22

Is a memory-hard proof-of-work scheme necessarily resistant to speedups from custom ASICS?

Background: Bitcoin uses a proof-of-work scheme based on SHA256 hashing. The scheme is compute-bound. Initially, people would mine solutions on their PCs or GPUs. However, eventually it was noticed that a custom ASIC (a custom-designed hardware chip) can compute SHA256 hashes much more rapidly and thus a custom ASIC can mine more efficiently and more rapidly, so people built custom ASICs that can compute SHA256 hashes much faster than any general-purpose CPU. Today ASICs have a 100x advantage over mining on your PC, so PC-based mining is not very competitive.

Some folks have proposed fixing this by designing a memory-hard proof-of-work scheme. A memory-hard scheme is one that fundamentally requires some minimum amount of memory (e.g., 1GB of RAM) to solve efficiently, and where there are no useful time-memory tradeoffs. These are hard to design, but suppose we were able to construct one. For instance, Cuckoo Cycle is one plausible attempt at such a scheme. Suppose we use Cuckoo Cycle, or we find another scheme. I've seen it argued that such a scheme would end the monopoly of ASICs and thus make mining more democratic, because ASICs can speed up computation-bound tasks but not memory-bound tasks.

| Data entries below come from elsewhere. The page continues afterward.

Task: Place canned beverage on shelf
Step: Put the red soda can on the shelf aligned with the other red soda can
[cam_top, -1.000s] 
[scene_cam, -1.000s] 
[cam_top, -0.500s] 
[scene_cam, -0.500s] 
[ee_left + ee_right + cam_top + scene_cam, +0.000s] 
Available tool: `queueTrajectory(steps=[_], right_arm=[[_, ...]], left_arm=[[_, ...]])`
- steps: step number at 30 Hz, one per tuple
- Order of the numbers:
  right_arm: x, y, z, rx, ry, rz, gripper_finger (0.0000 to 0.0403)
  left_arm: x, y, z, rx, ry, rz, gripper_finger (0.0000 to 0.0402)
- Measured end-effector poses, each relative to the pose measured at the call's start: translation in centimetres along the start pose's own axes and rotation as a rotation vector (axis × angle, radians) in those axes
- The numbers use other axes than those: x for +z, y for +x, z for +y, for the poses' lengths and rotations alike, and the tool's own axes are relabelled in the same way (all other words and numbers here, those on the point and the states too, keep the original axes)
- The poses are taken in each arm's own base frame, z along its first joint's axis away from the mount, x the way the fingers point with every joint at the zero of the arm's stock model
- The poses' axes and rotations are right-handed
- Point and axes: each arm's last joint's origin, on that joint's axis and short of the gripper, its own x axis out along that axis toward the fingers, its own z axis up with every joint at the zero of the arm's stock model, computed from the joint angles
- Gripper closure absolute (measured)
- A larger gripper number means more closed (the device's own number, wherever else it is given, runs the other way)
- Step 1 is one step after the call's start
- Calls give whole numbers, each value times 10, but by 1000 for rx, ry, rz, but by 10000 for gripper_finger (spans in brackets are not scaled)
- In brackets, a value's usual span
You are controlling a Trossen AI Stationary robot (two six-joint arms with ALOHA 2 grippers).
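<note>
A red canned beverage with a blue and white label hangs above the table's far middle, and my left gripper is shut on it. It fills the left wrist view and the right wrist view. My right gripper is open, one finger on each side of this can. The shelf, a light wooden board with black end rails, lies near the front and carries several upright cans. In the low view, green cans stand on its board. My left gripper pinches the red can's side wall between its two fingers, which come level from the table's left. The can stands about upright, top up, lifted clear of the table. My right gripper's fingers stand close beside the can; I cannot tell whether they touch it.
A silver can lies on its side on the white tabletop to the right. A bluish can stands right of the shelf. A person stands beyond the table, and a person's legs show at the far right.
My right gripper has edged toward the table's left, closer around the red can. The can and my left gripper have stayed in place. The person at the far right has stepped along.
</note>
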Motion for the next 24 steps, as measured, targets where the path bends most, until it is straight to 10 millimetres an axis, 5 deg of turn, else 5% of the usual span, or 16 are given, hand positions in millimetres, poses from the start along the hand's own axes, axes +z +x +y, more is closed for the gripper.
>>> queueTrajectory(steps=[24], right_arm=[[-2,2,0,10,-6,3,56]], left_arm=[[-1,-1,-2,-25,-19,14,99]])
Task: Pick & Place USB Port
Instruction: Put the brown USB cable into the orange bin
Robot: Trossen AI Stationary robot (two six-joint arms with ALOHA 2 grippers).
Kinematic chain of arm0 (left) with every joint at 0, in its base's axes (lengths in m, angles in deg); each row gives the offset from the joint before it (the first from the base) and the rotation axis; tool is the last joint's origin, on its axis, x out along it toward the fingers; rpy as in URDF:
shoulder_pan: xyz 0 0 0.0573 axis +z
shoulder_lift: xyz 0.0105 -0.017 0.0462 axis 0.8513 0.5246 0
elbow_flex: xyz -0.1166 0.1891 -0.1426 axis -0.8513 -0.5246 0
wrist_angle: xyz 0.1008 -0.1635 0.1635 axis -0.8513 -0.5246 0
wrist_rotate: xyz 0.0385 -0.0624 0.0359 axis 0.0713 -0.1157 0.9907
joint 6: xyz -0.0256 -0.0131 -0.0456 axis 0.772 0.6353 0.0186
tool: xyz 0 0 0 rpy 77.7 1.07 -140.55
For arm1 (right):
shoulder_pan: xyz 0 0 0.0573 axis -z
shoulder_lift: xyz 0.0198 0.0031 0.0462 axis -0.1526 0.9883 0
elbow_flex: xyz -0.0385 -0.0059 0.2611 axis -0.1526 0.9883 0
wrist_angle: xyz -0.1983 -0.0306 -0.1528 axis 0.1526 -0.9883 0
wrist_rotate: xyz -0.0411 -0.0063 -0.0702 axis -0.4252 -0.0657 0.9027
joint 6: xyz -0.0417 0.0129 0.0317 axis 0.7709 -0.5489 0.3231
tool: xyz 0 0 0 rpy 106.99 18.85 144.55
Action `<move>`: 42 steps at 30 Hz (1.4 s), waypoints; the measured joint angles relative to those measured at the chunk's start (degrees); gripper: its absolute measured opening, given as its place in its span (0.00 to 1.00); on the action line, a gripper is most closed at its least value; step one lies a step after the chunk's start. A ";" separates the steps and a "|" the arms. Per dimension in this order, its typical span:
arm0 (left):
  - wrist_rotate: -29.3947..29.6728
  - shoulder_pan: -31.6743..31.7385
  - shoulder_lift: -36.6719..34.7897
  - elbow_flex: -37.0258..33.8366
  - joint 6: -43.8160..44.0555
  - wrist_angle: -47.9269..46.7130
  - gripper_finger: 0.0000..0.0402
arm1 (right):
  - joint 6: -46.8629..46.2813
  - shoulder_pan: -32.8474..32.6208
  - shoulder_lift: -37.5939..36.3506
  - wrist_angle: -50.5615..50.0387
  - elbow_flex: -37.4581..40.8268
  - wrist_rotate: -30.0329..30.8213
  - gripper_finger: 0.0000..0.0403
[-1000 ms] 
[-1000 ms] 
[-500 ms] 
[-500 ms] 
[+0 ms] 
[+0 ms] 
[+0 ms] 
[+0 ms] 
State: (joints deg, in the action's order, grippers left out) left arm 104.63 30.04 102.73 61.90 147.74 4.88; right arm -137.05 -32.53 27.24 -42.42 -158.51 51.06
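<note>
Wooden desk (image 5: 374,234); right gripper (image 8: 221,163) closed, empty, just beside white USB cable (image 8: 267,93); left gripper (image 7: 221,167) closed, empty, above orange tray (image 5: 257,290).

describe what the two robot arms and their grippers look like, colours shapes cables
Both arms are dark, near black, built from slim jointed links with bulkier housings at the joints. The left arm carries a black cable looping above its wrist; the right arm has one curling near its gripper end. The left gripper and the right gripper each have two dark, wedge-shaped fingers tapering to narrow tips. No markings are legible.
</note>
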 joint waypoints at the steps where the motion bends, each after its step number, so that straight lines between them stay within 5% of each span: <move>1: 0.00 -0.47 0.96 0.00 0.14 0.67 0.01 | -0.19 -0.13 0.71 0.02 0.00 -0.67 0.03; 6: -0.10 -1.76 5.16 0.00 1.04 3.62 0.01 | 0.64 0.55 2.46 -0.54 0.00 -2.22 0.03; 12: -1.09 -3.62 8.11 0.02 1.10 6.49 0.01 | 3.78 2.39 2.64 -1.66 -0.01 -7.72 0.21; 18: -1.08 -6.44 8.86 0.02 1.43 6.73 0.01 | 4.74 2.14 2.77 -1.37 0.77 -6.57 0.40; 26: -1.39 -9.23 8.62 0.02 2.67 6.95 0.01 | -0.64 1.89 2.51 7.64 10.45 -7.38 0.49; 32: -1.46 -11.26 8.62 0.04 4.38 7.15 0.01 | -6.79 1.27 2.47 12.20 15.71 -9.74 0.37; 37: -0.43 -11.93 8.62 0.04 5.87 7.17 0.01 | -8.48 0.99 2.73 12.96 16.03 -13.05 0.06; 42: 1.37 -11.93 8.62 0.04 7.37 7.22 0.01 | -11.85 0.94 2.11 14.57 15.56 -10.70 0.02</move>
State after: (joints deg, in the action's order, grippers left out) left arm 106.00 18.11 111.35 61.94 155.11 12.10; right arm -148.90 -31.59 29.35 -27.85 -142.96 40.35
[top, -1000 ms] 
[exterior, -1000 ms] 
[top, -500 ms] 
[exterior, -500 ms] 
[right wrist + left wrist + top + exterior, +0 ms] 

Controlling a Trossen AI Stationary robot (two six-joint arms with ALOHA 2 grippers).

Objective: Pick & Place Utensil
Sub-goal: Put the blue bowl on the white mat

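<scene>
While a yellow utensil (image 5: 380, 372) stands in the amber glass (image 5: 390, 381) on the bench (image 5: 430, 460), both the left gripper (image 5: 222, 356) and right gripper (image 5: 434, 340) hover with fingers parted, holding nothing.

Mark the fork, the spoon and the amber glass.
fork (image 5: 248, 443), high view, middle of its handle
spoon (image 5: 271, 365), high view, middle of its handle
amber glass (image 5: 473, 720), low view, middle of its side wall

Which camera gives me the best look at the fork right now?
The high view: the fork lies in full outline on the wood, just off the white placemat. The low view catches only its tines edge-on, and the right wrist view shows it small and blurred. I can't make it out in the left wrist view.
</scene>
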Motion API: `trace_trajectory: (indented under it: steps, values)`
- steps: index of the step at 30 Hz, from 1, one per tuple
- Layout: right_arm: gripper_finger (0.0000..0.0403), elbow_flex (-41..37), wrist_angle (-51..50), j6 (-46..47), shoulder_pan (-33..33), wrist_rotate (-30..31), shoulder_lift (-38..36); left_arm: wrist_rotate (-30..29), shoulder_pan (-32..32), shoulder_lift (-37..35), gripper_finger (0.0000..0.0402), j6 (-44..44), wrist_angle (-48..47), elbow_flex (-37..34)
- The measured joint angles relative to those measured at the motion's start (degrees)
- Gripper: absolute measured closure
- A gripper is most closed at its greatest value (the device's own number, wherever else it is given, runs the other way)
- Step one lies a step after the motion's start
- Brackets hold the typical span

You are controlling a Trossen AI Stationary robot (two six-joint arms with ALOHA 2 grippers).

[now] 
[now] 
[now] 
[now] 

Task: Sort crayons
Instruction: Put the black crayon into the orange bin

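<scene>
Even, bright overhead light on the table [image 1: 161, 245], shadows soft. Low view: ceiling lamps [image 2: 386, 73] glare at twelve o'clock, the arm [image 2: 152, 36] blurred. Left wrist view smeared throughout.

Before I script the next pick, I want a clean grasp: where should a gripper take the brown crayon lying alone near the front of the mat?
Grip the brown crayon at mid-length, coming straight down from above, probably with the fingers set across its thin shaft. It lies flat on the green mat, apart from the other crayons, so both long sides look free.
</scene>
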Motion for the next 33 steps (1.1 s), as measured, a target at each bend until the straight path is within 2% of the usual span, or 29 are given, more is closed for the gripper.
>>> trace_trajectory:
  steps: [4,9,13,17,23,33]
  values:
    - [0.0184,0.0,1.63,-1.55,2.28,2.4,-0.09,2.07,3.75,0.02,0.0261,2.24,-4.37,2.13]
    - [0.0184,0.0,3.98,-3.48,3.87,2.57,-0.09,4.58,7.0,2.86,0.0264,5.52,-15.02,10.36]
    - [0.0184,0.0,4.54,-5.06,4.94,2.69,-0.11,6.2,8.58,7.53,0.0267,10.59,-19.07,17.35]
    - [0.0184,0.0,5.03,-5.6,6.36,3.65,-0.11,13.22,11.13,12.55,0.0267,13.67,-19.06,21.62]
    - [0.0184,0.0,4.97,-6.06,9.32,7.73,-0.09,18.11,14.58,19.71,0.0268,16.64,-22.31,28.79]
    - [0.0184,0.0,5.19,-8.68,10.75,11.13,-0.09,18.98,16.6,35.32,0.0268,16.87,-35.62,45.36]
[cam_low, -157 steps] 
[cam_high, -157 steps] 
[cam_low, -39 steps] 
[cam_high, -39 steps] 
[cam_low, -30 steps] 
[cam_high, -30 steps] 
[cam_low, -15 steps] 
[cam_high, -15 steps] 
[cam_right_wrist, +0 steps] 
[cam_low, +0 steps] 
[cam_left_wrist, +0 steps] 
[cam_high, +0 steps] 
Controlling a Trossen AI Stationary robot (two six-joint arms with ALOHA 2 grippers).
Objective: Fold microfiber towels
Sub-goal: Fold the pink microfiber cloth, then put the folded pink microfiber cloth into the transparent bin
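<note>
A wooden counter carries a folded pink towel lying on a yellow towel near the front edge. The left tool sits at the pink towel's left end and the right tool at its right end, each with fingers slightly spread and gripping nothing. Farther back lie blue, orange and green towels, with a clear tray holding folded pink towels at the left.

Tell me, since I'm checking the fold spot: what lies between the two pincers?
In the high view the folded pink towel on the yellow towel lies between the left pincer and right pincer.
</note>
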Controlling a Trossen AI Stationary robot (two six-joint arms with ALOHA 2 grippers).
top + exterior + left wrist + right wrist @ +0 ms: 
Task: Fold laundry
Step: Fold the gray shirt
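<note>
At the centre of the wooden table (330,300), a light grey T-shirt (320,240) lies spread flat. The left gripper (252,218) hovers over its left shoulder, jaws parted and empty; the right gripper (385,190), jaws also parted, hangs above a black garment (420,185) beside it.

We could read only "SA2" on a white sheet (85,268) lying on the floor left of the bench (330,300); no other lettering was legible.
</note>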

Here's my question. Is this argument correct? More specifically, is it true that memory-hardness is enough to ensure that ASICs won't have much of an advantage over general-purpose CPUs? What prevents an attacker from building a custom ASIC and buying off-the-shelf DRAM chips, and building systems that pair each ASIC with a DRAM chip?

Mike Edward Moras
  • 18,161
  • 12
  • 87
  • 240
D.W.
  • 36,982
  • 13
  • 107
  • 196

3 Answers3

8

What prevents an attacker from building a custom ASIC and buying off-the-shelf DRAM chips, and building systems that pair each ASIC with a DRAM chip?

DRAM memory is already pretty optimized for random memory accesses per second per dollar. Since a memory bound PoW spends more time waiting for memory than doing computation, there's little point in using an ASIC to speed up the computation. The bottleneck is DRAM latency. The ASIC is just a very expensive way to spend a larger fraction of time waiting for memory...


Also see related discussion at reddit.com/r/Bitcoin/. For reference purposes (and in the unlikely case Reddit shuts its doors), here’s a copy of my post there:

hashcash functions must be cheap to verify to achieve their purpose.

And thus memory hardness can only be achieved by going beyond the hashcash proof of work, as I wrote about in “Beyond the Hashcash Proof-of-Work (there’s more to mining than hashing)”, published at cryptorials.io.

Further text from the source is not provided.